Senor Chang and a police force of13-year-old boys jump into action. Chang shoots Jeff in the butt with a tranquilizer. Chang the world!

All hangs in the balance with French until Howie Schwartz approaches his father, ecstatic: “I love you, Dad. I knew you’d invite the Hulk.”

After French lets them off scot-free, Troy hurries home to go find Abed… who is in the recliner with a cast reenacting Patch Adams. Enough is enough. Troy has joined Team Annie, and it’s Intervention Time. The celebrity impersonators have to go, and Abed has to trust that Troy knows better sometimes. After a heart to heart, the two make up, and promise to always be best friends. But Abed skips their handshake, leaving Troy hanging, to race off to the dreamatorium alone… where Evil Abed awaits.

Abed asks where Troy is, but Evil Abed isn’t having it.
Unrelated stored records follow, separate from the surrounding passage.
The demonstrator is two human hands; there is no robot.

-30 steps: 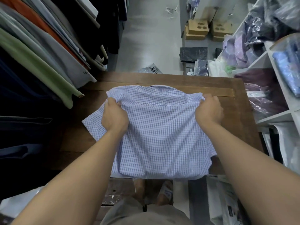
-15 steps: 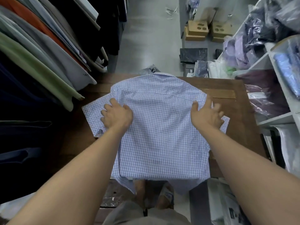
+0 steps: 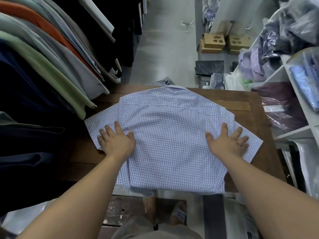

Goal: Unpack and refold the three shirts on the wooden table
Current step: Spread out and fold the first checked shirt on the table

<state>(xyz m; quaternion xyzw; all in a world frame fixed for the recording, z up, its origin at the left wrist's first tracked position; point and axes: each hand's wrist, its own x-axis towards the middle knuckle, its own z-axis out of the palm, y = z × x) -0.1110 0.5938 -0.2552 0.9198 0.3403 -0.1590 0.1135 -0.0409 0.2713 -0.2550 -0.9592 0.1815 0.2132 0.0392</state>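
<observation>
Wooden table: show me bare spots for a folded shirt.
Bare table: far right corner, between checked shirt and white shelf; near left, between its sleeve and hanging clothes. Crowded middle: shirt under left hand and right hand.

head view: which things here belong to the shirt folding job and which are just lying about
In the job: blue-checked short-sleeved shirt, brown wooden table, left hand, right hand.
Lying about: hanging garments on the rack, brown cardboard boxes, plastic-bagged clothes on white shelves.

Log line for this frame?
phase: smoothing | checked shirt: flat on wooden table | left hand: open, flat on shirt | right hand: open, flat on shirt
</observation>
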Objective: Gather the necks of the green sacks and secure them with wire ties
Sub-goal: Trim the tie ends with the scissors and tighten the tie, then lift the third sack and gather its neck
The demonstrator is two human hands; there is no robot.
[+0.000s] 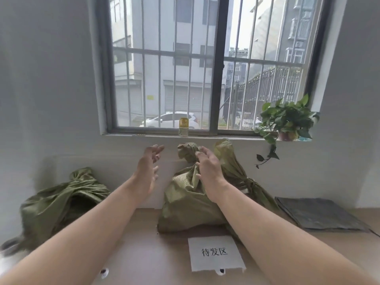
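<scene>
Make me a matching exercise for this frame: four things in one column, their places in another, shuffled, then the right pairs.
Things:
1. yellow-capped bottle
2. potted plant
3. white paper label
4. grey sheets

Places:
A. on the table, in front of the middle green sack
B. right end of the windowsill
C. lying flat at the far right
D. middle of the windowsill

Pairs: 1-D, 2-B, 3-A, 4-C
</scene>
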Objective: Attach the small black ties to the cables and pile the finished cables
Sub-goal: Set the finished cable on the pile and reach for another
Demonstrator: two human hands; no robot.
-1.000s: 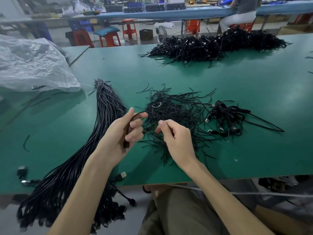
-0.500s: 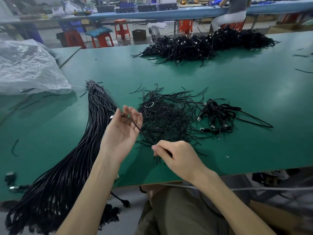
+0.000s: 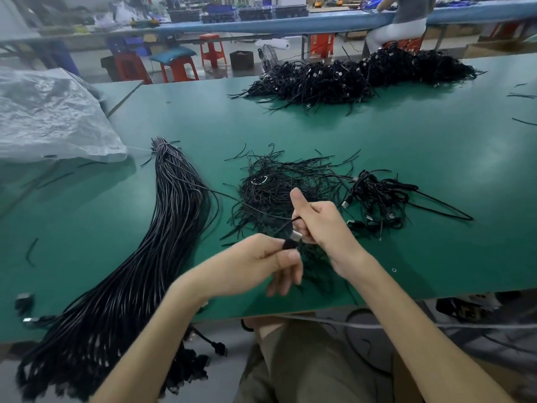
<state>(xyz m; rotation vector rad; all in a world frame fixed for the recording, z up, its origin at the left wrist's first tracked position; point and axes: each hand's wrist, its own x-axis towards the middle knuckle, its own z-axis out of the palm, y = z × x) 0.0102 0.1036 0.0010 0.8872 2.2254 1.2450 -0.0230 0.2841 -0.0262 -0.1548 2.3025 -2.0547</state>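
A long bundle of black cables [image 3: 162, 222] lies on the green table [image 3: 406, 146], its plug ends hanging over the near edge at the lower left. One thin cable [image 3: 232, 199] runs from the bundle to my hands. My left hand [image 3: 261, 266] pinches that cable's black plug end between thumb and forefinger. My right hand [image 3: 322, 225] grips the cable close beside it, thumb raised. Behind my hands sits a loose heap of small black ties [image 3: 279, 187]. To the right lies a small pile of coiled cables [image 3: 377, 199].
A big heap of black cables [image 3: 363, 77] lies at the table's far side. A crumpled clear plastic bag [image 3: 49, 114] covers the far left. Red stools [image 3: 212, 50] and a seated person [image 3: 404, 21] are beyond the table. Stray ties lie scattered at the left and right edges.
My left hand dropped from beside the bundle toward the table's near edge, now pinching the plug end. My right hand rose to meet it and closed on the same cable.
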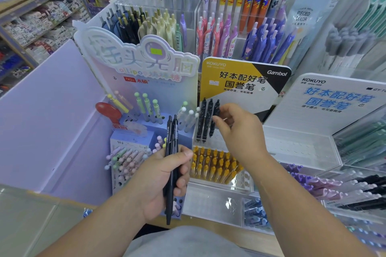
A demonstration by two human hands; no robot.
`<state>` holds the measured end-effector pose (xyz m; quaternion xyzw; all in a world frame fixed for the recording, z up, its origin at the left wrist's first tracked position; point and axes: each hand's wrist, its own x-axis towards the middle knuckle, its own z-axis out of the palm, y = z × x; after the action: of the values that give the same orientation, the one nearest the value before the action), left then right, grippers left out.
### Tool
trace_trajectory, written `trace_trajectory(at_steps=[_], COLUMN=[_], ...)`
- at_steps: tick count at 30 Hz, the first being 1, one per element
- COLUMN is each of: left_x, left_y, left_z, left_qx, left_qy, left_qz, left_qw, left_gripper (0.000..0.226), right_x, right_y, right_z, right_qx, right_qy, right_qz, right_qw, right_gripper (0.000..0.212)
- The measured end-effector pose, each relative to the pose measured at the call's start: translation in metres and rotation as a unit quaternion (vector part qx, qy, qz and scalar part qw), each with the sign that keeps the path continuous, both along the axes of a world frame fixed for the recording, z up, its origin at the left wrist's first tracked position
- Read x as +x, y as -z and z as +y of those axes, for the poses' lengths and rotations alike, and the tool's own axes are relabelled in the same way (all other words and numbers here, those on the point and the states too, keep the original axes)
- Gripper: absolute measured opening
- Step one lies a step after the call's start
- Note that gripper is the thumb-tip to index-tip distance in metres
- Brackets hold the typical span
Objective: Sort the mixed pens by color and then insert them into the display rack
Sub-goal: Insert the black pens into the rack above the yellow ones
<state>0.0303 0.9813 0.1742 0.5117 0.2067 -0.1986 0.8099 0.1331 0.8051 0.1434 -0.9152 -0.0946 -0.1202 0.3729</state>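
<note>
Head view: a stationery shop, racks crowded shoulder to shoulder on a pale wooden counter (69,202). The left hand (165,177) is wrapped firmly round a bundle of black pens (172,148), held upright in front of the racks, their clip ends up and their tips poking out below the palm. The right hand (238,129) reaches forward to the display rack (208,144), a clear stepped stand with a yellow-and-black header card (240,81). Its thumb and curled fingers close on the rightmost of three black pens (205,121) standing side by side on the rack's upper tier. One step down, the same rack holds a tight block of yellow pens (213,165).

Just left of it stands a pastel stand (146,64) with a cloud-shaped sign and lollipop-topped pens (129,158) in pink, green and white. To the right is a white header card (334,98) with blue lettering, and beside it purple pens (313,181) lie in clear trays. Behind, taller racks carry blue pens (265,41) and pink pens (215,35). A lilac panel (52,121) walls off the left side, and beyond it stocked shelves (31,23) run away into the shop.
</note>
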Motion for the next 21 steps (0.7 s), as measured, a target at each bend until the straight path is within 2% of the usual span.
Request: trace_trajectory(at_steps=[11, 13, 16, 19, 21], left_x=[0.0, 0.0, 0.0, -0.001, -0.001], left_y=[0.0, -0.001, -0.001, -0.001, -0.002], left_z=[-0.001, -0.001, -0.001, -0.004, -0.007], left_qx=[0.002, 0.007, 0.021, 0.02, 0.025], left_qy=[0.011, 0.021, 0.049, 0.081, 0.095], left_qz=[-0.013, -0.021, -0.031, -0.037, -0.034], left_qw=[1.0, 1.0, 0.998, 0.996, 0.995], left_gripper=[0.016, 0.02, 0.026, 0.024, 0.025], right_x=[-0.005, -0.013, -0.031, -0.047, -0.052], right_y=[-0.004, -0.008, -0.02, -0.03, -0.03], right_z=[0.002, 0.001, 0.004, 0.015, 0.02], right_qx=[-0.016, 0.033, 0.163, 0.308, 0.346], right_qy=[0.012, 0.031, 0.029, -0.064, -0.085], right_qz=[0.025, 0.034, 0.079, 0.226, 0.27], right_qw=[1.0, 0.998, 0.983, 0.922, 0.895], right_gripper=[0.027, 0.027, 0.013, 0.006, 0.011])
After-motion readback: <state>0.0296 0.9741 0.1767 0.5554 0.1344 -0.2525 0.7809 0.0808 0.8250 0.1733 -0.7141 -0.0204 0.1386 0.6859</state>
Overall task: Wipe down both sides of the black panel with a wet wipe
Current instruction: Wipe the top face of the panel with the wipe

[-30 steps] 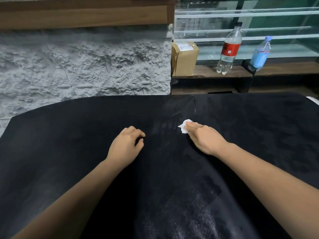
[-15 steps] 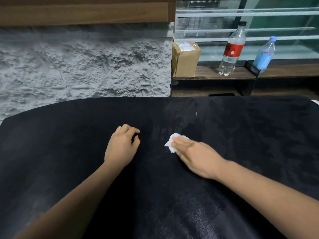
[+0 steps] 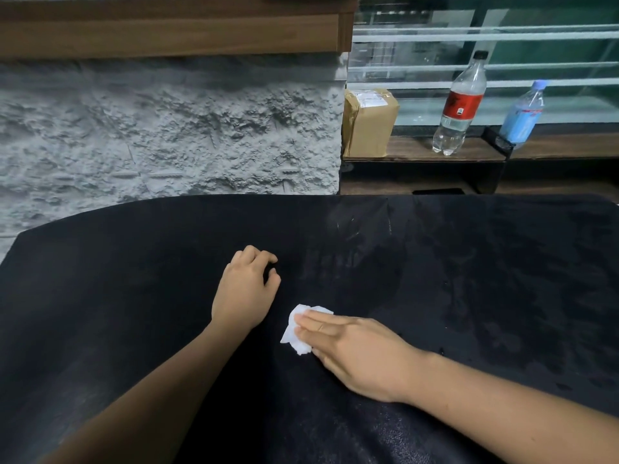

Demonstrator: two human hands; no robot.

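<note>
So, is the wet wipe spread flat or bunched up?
Bunched up: the wet wipe is a crumpled white wad, partly under the straight fingers of the right hand on the black panel.

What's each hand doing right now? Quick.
Left hand: closed, fingers curled, holding nothing, resting on the black panel.
Right hand: open, straight fingers pressing the wet wipe onto the panel.
</note>
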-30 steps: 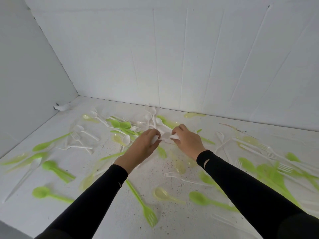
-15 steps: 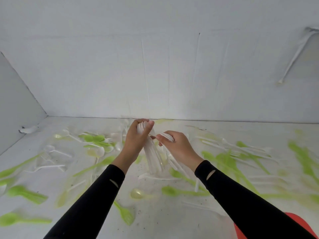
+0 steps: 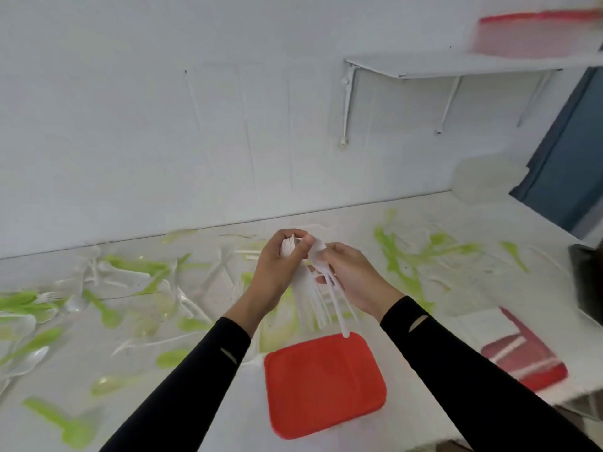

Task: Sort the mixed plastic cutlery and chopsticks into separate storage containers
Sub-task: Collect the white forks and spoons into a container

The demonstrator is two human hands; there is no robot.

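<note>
Red lid [image 3: 324, 383] now in view below, left hand [image 3: 274, 275] gripping white spoons [image 3: 308, 298] upright, handles down, right hand [image 3: 355, 278] pinching another spoon [image 3: 339, 311]

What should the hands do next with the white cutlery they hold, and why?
Probably tuck the white spoon in the right hand into the bundle of white cutlery that the left hand grips. The two are held close together, bowls up, above the red lid, so merging them would leave one stack to put away.
</note>
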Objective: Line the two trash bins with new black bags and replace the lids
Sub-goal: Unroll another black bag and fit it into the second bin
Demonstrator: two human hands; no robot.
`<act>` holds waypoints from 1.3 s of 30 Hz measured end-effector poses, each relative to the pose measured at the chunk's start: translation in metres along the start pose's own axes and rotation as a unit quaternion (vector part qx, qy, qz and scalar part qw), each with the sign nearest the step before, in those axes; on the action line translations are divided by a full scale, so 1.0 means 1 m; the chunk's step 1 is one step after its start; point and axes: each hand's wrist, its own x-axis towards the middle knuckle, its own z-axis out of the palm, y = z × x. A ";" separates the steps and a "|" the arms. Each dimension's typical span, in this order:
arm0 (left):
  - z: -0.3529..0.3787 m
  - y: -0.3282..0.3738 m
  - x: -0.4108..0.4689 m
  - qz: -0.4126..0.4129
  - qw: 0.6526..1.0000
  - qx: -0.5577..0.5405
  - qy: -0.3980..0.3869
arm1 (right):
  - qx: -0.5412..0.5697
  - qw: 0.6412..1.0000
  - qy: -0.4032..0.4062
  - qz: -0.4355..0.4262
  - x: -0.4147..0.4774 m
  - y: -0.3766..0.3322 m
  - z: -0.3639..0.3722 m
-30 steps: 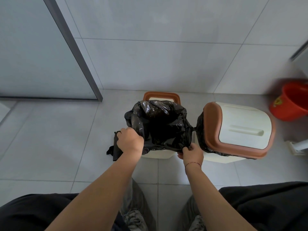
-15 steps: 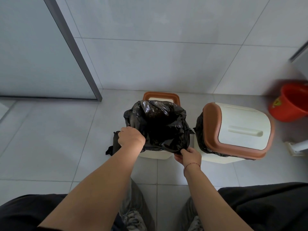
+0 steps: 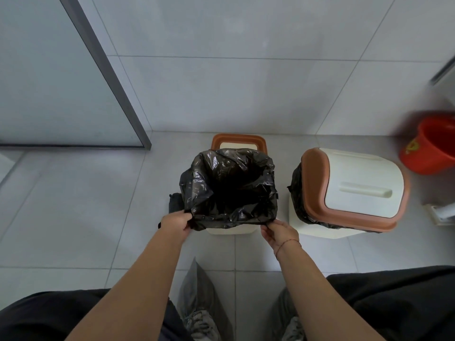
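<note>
A cream bin [image 3: 230,229] stands on the floor in front of me with a black bag [image 3: 229,188] spread open over its rim. My left hand [image 3: 176,221] pinches the bag's near left corner and my right hand [image 3: 278,231] pinches its near right corner. This bin's brown and cream lid [image 3: 238,142] lies on the floor behind it. To the right stands a second cream bin [image 3: 320,228], lined with a black bag [image 3: 298,200], its brown and cream lid [image 3: 357,188] on top.
A dark bundle [image 3: 174,201] lies on the floor left of the open bin. A red bucket [image 3: 433,146] sits at the far right by the wall. A glass door with a grey frame [image 3: 115,89] is at the left. My knees and shoes fill the bottom edge.
Both hands have slid down to the near edge of the bin, pulling the bag's front rim lower over it. The bag's mouth is wider open.
</note>
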 end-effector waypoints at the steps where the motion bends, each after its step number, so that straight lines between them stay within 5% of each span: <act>1: -0.001 -0.005 -0.003 -0.027 0.997 -0.071 -0.030 | -0.002 1.000 0.004 0.006 0.002 0.000 -0.001; 4: -0.004 -0.018 0.003 -0.095 0.983 -0.153 -0.028 | -0.004 0.999 0.013 0.039 0.013 0.003 -0.007; 9: -0.006 -0.023 0.019 -0.139 0.984 -0.106 0.026 | -0.092 0.993 0.014 0.079 0.032 0.008 -0.014; 12: -0.001 0.007 0.032 -0.052 0.993 -0.087 0.067 | -0.228 0.972 0.049 0.028 0.041 -0.015 -0.010; 14: 0.004 0.032 0.035 0.089 0.991 0.004 0.096 | -0.373 0.917 0.103 -0.098 0.037 -0.038 0.004; 17: 0.022 0.057 0.028 0.276 0.940 0.198 0.026 | -0.346 0.906 0.053 -0.237 0.021 -0.059 0.036; 20: 0.038 0.063 0.034 0.311 0.887 0.340 0.013 | -0.406 0.881 -0.020 -0.244 0.021 -0.064 0.058; 22: 0.037 0.059 0.038 0.287 0.880 0.377 0.031 | -0.422 0.877 -0.001 -0.231 0.026 -0.060 0.057; 28: 0.007 0.056 0.049 0.028 0.966 0.233 -0.111 | -0.419 0.902 -0.005 -0.109 0.045 -0.057 0.042; 32: 0.015 0.086 0.061 0.192 0.938 0.289 0.021 | -0.429 0.875 0.055 -0.220 0.054 -0.078 0.067; 37: 0.051 0.099 0.064 0.249 0.877 0.410 -0.045 | -0.535 0.805 0.017 -0.255 0.072 -0.085 0.082; 39: 0.052 0.098 0.069 0.208 0.913 0.345 -0.068 | -0.541 0.801 0.008 -0.256 0.078 -0.087 0.077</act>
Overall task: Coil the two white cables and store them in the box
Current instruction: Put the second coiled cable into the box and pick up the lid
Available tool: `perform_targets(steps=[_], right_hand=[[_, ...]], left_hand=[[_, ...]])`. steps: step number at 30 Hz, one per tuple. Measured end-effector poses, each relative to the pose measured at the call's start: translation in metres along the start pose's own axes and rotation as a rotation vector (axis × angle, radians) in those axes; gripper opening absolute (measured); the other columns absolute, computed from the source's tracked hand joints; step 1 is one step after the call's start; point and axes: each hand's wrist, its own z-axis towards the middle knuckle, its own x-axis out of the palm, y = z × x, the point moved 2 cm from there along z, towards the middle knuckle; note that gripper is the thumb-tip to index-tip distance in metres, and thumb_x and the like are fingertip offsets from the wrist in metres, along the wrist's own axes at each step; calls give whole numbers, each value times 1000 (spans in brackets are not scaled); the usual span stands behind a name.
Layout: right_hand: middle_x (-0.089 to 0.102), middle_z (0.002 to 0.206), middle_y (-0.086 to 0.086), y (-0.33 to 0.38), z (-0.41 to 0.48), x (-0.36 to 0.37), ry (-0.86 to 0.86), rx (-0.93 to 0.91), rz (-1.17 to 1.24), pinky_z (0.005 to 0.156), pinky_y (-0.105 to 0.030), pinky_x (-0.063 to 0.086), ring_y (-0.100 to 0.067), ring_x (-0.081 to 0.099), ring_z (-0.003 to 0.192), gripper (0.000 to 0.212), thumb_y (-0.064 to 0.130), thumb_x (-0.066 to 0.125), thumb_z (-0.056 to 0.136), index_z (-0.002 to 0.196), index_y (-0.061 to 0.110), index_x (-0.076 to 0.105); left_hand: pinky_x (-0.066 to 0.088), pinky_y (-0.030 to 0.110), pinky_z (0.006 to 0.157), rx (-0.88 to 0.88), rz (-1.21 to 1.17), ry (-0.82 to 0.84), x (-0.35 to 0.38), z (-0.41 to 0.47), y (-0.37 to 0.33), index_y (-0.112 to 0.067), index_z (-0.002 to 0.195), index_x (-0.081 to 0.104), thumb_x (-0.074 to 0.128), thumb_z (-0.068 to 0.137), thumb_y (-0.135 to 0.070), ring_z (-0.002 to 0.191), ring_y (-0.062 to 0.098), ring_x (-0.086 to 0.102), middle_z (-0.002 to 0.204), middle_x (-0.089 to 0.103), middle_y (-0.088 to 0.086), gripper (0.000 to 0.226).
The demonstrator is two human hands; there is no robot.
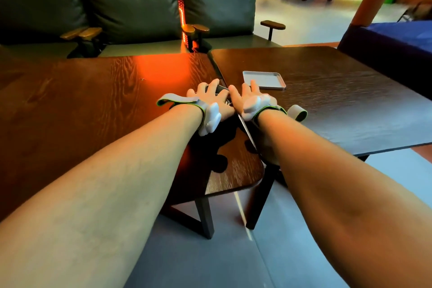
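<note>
Two bare forearms reach forward over the near edges of two tables pushed together, a reddish one (pixel 93 105) and a darker one (pixel 339 91). Each wrist wears a band with a white device. The left hand (pixel 211 98) lies flat with its fingers spread, pressing on a dark box (pixel 221 88) at the seam between the tables. The hand covers most of the box, so neither its long axis nor its facing can be told. The right hand (pixel 247 98) lies just beside it, fingers straight and slightly apart, holding nothing, with its fingertips near a shallow grey tray (pixel 268 87) (long side running left to right). The cables cannot be made out. Beyond the tables stands a sofa (pixel 131 2) with dark green cushions.
</note>
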Motion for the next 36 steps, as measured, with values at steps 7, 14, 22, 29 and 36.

Evil Abed likes his goatee and his alone time. Evil Abed preaches independence, rebuffing Troy, because when you’re alone, “The only pee breaks are yours.”

In another horrid development, Britta picks a disheveled Jeff up from the side of the road. Jeff is rightfully embarrassed, but Britta comforts him: “What you’re feeling is shame. It means you’re getting better.”

I hate to rain on the Community parade, but nothing is “getting better” if Jeff and Britta are together and Troy and Abed aren’t. Dan Harmon, fix this now.